[Task statement] Would you show every line from the records that holds "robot"?

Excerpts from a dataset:
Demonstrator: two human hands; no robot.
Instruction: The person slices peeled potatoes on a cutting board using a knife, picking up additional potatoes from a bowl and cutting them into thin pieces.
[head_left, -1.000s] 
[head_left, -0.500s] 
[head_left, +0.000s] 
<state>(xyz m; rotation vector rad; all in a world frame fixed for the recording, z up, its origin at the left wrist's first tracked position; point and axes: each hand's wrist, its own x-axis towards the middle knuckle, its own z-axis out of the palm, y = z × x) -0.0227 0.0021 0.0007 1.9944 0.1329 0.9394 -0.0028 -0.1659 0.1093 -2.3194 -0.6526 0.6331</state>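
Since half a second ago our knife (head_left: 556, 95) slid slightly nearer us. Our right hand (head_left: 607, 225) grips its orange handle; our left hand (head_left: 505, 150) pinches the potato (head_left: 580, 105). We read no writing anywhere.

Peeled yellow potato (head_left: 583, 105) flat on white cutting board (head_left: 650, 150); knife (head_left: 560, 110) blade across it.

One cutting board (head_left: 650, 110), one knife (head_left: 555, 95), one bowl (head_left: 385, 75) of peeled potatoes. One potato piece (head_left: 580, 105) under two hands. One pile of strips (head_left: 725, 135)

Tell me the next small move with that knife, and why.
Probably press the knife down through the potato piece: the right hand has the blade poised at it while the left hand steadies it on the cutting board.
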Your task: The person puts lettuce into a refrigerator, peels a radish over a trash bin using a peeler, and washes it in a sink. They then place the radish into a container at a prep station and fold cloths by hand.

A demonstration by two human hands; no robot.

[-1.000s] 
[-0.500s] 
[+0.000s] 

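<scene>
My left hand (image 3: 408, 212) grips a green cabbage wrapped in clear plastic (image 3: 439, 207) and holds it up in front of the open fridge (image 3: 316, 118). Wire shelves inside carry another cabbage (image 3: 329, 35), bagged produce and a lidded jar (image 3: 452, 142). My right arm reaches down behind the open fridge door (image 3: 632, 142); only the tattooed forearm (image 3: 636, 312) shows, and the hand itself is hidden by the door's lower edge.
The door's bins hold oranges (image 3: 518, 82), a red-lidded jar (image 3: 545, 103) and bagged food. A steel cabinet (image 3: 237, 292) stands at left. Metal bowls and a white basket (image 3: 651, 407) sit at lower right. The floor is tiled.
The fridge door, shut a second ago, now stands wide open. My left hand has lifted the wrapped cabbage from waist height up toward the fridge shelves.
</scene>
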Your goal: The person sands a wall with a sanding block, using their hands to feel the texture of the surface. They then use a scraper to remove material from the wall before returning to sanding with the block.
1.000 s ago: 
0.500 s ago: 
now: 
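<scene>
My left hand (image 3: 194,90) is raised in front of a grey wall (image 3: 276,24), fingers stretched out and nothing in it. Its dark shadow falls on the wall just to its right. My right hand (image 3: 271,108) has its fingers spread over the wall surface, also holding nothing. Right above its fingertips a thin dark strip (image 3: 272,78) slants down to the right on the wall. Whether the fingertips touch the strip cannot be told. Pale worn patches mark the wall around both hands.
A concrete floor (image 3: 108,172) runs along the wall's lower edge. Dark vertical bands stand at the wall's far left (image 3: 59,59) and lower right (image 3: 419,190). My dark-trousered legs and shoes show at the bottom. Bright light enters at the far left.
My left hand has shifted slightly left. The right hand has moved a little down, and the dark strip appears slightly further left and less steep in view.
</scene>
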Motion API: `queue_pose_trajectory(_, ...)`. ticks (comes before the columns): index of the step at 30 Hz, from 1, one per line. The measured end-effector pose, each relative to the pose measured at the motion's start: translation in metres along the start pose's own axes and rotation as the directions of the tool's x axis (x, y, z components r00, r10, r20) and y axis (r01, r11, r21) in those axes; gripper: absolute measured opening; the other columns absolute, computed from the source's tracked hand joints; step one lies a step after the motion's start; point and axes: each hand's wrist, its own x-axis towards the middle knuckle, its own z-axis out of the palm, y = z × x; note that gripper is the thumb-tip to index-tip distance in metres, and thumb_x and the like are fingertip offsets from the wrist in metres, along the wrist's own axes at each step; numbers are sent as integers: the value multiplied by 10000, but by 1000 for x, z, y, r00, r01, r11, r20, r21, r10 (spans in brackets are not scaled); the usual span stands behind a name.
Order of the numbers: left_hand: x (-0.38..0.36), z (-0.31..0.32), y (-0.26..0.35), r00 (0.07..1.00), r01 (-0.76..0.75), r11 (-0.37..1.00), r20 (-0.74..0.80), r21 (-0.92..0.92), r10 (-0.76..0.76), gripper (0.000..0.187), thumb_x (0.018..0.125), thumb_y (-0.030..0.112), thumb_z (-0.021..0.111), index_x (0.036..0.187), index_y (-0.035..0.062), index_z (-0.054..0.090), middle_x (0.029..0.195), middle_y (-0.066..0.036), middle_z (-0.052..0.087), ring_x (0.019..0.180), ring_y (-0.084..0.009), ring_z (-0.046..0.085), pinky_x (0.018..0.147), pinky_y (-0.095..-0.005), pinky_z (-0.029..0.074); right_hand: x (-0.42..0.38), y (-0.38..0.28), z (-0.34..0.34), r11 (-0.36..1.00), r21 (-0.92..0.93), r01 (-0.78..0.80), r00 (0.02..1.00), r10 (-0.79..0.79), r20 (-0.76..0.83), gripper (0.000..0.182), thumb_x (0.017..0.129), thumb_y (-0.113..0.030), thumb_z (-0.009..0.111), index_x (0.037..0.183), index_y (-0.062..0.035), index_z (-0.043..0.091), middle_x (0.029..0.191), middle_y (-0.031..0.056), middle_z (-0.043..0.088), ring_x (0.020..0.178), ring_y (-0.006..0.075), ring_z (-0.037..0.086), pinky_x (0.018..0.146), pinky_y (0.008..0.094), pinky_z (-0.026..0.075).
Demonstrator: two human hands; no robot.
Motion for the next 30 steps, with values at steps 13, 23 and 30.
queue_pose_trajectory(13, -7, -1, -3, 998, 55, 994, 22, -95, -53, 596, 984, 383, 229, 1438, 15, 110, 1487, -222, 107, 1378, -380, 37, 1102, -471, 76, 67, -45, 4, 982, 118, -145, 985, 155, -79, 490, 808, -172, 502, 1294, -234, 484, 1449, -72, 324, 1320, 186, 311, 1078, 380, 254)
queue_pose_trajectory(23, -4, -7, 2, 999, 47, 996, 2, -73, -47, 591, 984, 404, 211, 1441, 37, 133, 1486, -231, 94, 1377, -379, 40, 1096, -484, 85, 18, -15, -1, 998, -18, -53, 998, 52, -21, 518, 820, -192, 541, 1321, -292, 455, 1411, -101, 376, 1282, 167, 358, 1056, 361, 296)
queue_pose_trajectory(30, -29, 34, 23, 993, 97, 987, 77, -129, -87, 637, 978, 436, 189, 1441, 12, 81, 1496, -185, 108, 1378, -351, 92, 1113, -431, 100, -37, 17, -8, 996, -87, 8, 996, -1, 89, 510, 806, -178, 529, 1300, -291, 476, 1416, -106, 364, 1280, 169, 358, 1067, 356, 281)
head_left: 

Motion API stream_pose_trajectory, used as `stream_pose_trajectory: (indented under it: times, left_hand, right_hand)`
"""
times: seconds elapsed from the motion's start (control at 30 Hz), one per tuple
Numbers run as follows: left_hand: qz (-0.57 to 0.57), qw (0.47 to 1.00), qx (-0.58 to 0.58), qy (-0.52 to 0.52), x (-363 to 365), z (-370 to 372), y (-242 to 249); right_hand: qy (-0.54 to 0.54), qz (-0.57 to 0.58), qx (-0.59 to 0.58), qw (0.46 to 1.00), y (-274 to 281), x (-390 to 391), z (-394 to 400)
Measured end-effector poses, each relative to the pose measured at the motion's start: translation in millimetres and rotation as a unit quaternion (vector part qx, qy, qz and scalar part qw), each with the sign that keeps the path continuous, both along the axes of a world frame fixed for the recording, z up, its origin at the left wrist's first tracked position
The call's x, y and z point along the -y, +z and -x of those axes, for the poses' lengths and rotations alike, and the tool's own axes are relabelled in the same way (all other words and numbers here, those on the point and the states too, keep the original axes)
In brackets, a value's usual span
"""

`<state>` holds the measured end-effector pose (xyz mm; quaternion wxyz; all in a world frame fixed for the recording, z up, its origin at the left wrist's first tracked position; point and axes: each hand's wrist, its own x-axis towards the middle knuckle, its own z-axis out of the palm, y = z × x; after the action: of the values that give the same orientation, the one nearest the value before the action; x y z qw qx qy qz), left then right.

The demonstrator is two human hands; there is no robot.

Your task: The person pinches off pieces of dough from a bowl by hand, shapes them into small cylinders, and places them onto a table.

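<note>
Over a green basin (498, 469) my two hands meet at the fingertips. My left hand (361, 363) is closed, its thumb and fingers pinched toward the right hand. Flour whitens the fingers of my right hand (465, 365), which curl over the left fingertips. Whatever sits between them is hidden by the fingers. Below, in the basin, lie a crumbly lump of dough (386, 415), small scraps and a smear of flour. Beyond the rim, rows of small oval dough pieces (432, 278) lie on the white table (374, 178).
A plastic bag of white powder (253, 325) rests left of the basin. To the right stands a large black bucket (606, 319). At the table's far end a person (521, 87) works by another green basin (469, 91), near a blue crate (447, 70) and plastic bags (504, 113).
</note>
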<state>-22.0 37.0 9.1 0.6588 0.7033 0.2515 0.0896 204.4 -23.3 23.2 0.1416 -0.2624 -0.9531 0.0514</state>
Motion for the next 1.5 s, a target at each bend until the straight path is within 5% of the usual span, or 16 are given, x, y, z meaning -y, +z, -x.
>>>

[Response below]
Demonstrator: two human hands; no robot.
A demonstration by two human hands; no robot.
Demonstrator: two human hands; no robot.
The demonstrator is two human hands; there is no robot.

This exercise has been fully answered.